Do you like to play any instruments? Are there any that you wish to learn how to play?


----------



## safeinsanity (Sep 13, 2021)

I play drums, sing, and write music and poetry from time to time. 😊


----------



## MamaFrankie (Nov 14, 2021)

Piano and harmonica.


----------



## Lammchen (Nov 14, 2021)

I play the flute and tin whistle (also called the penny whistle). I need to practice again because it's been a while since I played but I always love to play Christmas songs!


----------



## ZandraJoi (Nov 17, 2021)

I learned the flute when I was 10 & 11. Played in our school band. Though I wasn’t that good at it. I was “okay” but I found out I didn’t have a knack for music, just like art. I can however appreciate people learning an instrument. It takes dedication & a commitment.


----------



## Foxy (Nov 17, 2021)

Guitar but I haven't played in years, all my calluses are gone.


----------



## Pig Hip (Nov 17, 2021)

I play drums and any and all percussion instruments you have. Timpani, Glockenspiel, congas, timbales, bongos. On and on.
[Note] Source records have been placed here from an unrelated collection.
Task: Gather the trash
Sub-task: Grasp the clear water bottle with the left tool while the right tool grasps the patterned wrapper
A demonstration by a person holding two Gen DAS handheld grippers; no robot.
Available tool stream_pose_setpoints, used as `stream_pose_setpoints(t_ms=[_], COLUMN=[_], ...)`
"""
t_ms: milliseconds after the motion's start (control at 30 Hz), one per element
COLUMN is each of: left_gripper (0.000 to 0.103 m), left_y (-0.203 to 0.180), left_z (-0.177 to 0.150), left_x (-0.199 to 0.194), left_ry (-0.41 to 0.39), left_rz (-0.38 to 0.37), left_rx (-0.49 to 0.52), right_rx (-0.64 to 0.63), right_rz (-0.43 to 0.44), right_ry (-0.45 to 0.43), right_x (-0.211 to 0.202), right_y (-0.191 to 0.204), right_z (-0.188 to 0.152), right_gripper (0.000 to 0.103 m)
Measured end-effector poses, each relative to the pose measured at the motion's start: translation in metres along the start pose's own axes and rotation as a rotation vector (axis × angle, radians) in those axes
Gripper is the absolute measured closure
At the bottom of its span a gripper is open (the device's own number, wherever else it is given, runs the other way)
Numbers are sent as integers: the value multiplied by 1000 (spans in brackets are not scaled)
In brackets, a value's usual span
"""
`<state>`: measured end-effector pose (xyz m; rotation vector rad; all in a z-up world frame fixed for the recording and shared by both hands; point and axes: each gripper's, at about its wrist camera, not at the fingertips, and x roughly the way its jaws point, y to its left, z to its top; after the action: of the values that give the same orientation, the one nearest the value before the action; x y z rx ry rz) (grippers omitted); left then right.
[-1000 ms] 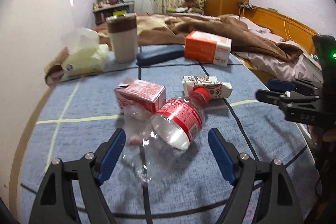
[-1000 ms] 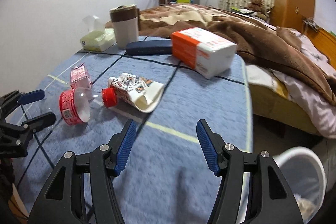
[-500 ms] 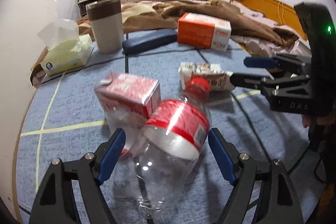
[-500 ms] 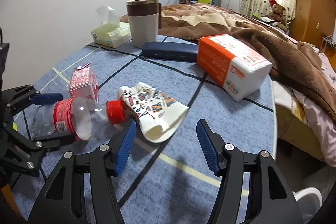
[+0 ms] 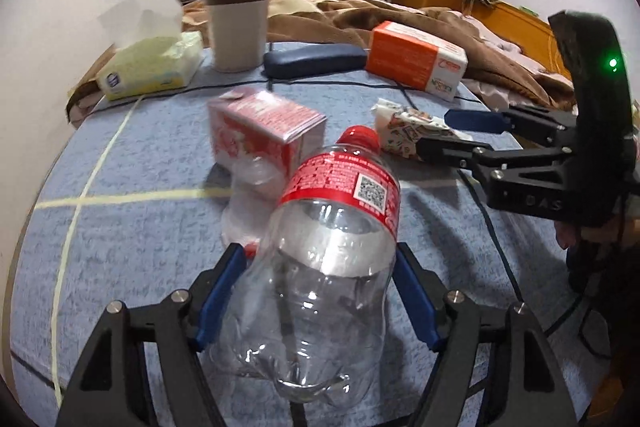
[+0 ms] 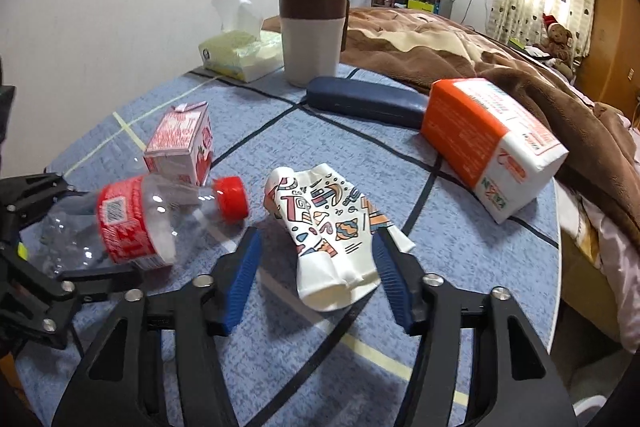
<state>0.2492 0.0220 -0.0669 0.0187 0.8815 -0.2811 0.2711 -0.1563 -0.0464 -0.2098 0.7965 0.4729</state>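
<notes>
Left hand-held gripper (image 5: 318, 295) is closing round the clear crushed plastic bottle with the red label (image 5: 320, 267), pads at its flanks, not yet clearly pressing. Right hand-held gripper (image 6: 316, 277) is closing too, straddling the flattened white patterned paper cup (image 6: 328, 231), not yet clenched. Best squeeze gently: thin plastic buckles and slips. Just beyond the bottle, the red-and-white milk carton (image 5: 264, 131) waits on the blue counter (image 5: 132, 227).

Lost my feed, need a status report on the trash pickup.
Left gripper closing around bottle. Right gripper closing around crushed cup. Red carton close behind bottle.
</notes>
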Motion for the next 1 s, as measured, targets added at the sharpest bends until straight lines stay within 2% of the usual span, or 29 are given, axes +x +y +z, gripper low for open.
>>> stream_pose_setpoints(t_ms=[67,233,533,767,833,900,1000], left_gripper=[27,28,27,28,29,38,38], left_y=[3,4,0,-7,-11,-16,-18], left_z=[-4,-11,-1,0,-1,-1,-4], left_x=[-1,-4,-9,6,6,6,5], left_ry=[4,15,-26,28,27,29,32], left_rz=[7,-4,-67,-50,-58,-56,-47], left_rx=[-20,-46,-55,-41,-35,-24,-28], right_rx=[0,15,54,108,122,135,146], right_rz=[-4,5,-2,-28,-31,-41,-53], right_ry=[16,31,45,44,43,44,41], right_x=[6,12,7,-6,-10,-14,-20], right_y=[1,0,-4,-12,-13,-15,-16], right_z=[0,-2,-7,-19,-22,-25,-30], right_gripper=[61,79,80,81,81,81,81])
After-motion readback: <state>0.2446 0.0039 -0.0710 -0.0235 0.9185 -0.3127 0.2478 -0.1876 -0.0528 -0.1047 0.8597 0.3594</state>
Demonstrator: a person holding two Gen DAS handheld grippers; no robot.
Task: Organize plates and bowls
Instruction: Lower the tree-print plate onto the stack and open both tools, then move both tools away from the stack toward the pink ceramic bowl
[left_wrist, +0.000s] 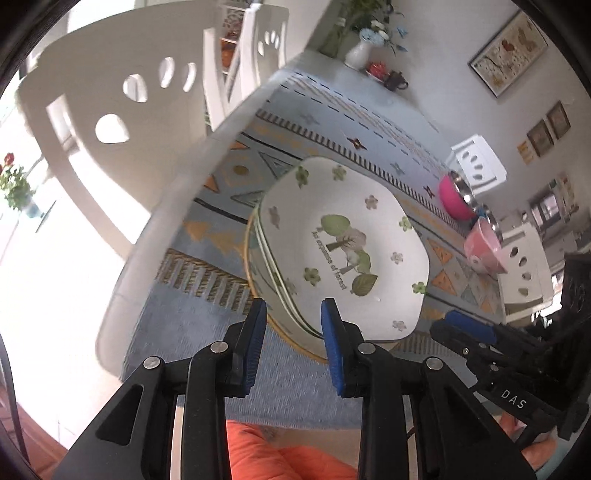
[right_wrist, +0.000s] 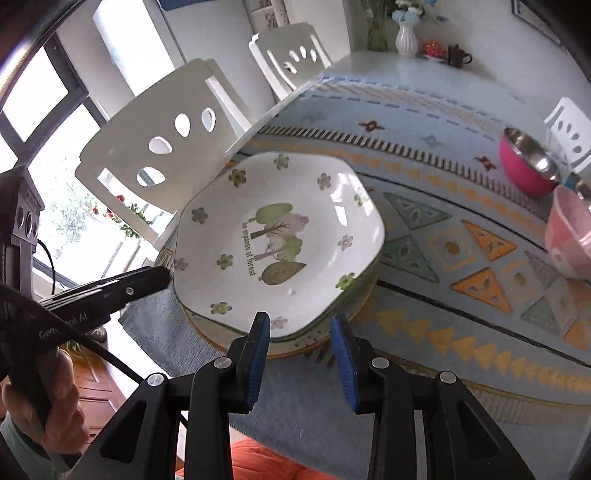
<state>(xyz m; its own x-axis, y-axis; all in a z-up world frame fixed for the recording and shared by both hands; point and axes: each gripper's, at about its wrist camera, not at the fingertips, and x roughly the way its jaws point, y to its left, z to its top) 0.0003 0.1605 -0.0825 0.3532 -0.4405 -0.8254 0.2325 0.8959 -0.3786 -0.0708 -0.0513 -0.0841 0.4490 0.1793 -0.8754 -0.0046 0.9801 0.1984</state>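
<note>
Plates sit stacked near the tabletop's edge: a white, rounded-hexagon ceramic plate printed with green trees and small flowers (left_wrist: 343, 247) (right_wrist: 277, 240) lies on top of at least one similar plate, and under those I see a round plate with a tan rim (left_wrist: 258, 291) (right_wrist: 314, 347). The stack rests on a pale blue patterned tablecloth (left_wrist: 332, 122) (right_wrist: 443, 258) covering the tabletop.

My left tongs (left_wrist: 291, 328) are released, blue pads apart, low in the centre of the left wrist frame, with the near edge of the stack between and just beyond the tips; I cannot tell whether a pad touches it. My right tongs (right_wrist: 301, 343) are also released, holding nothing, and hover at the stack's near rim at the lower centre of the right wrist frame. Each view catches the other tongs at its side edge.

At the right of both frames stand a hot-pink bowl with a shiny steel inside (left_wrist: 456, 197) (right_wrist: 528, 166) and, just beside it, a pale pink bowl (left_wrist: 484, 247) (right_wrist: 569, 236), well apart from the plates. White chairs with oval cut-outs (left_wrist: 122, 96) (right_wrist: 162, 136) fill the upper left. A white vase of flowers (left_wrist: 360, 51) (right_wrist: 406, 37) and a dark cup (left_wrist: 395, 79) (right_wrist: 458, 55) stand at the top of the frames.
</note>
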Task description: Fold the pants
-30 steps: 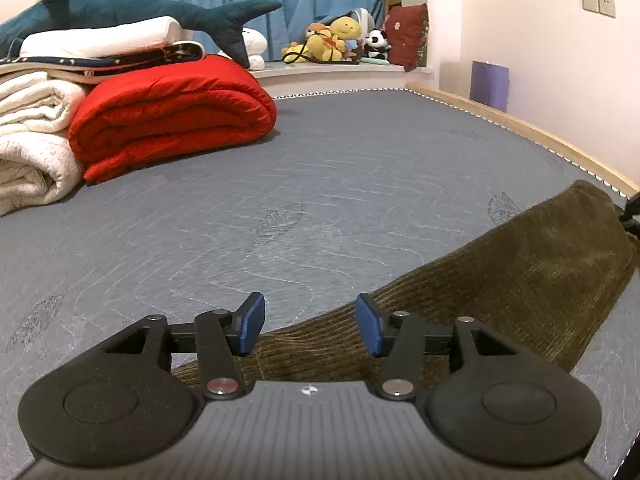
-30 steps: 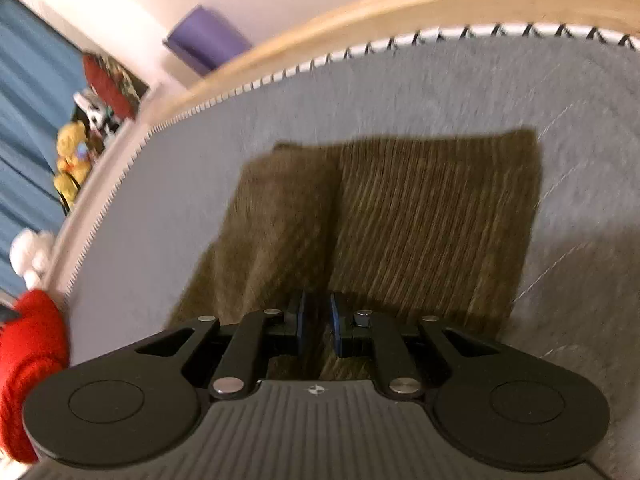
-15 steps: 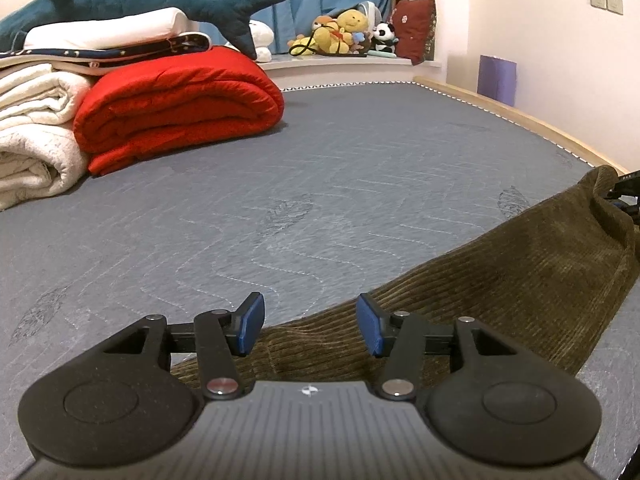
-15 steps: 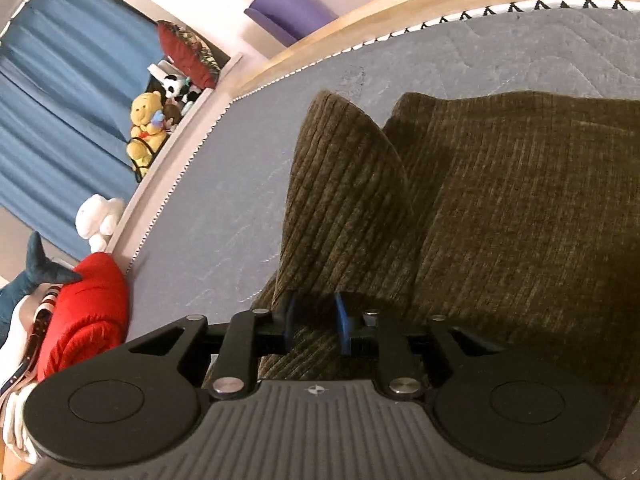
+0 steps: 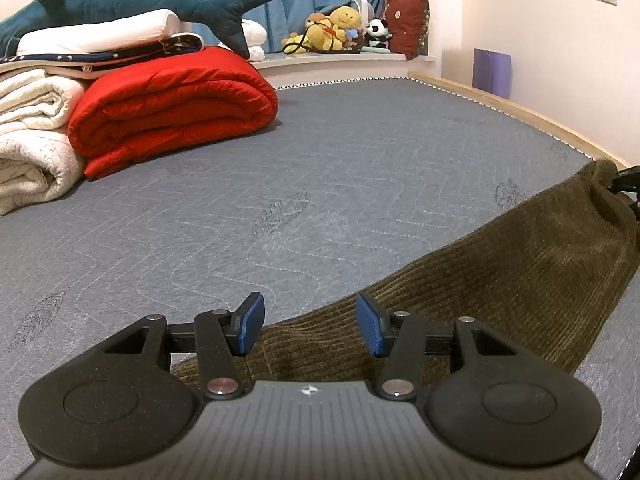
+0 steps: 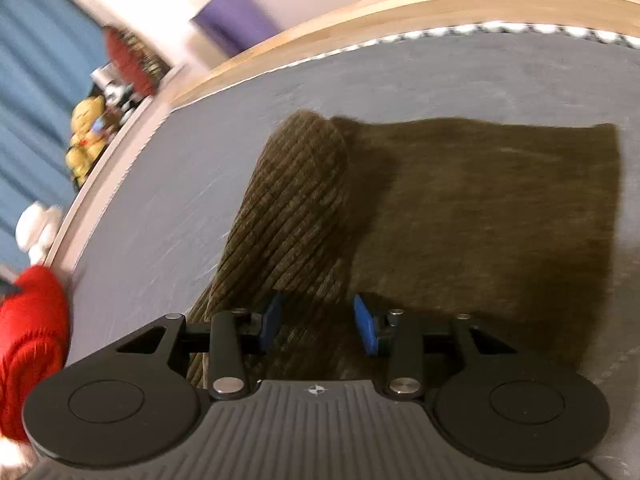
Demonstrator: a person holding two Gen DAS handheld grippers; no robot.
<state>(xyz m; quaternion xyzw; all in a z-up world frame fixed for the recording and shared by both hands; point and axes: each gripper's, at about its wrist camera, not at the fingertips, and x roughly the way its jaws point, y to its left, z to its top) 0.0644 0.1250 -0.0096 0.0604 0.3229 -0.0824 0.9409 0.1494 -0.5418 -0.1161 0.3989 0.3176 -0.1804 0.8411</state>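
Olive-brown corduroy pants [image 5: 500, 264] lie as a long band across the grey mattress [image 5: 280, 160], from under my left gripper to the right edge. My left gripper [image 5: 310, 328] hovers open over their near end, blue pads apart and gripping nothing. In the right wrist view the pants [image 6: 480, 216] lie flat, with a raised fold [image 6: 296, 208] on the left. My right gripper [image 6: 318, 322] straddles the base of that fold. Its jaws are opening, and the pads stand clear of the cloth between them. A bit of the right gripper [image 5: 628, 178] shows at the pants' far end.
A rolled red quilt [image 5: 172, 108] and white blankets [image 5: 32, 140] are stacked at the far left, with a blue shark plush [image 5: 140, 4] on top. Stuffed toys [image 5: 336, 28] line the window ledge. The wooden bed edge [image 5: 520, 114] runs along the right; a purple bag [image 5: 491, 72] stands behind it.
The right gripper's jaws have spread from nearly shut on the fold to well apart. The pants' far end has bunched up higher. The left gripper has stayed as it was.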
If it gets hit, I have mastered it.


----------



## Shole (Nov 19, 2021)

I wish, I never learned playing one and now I am just too tiered and overflown with work and hobbies that I can't find time to do it.


----------



## willowtigger (Dec 4, 2021)

i cant play instruments

the most i ever managed was "hot cross buns" on the recorder


----------



## Jasony (Dec 21, 2021)

I play drums the most.  My other instruments are guitar, keyboard, piano, and bass guitar.  I'm also trying to learn the banjo but haven't never actually touched one.  I'm just memorizing chords.  I was sort of O.K. at the violin but have forgotten it.


----------



## dfarmer2001 (Jan 30, 2022)

Back in middle school, I had learned to play the flute. However, I have always been able to play the drums by ear. Some people may think that playing the drums isn't difficult, but there's a difference between being on beat with the other instruments and singers and not being on beat. I've encountered several people who think they can play the drums, but beating them isn't "playing" them. You have to stay on beat with everyone else. I can play on beat with nearly any type of music, but my preference is playing during church.


----------



## Sincerem (Feb 3, 2022)

I am not good playing instruments, but I love the sounds of guitar, piano, arching an expert playing through any of them gives me immense satisfaction.


----------



## Butterfly88 (Feb 28, 2022)

I had to play a recorder for school and hated it.  I took piano lessons as a kid one summer but never got into it.  I haven't played any instruments in a while and probably forget the little I knew about recorder and piano because it's been so long.


----------



## Nomad (Mar 3, 2022)

I don't play any instruments, however, when I was in my teens I tried to learn guitar. I went for a 6 weeks class. But later I stopped practicing and I forget everything.


----------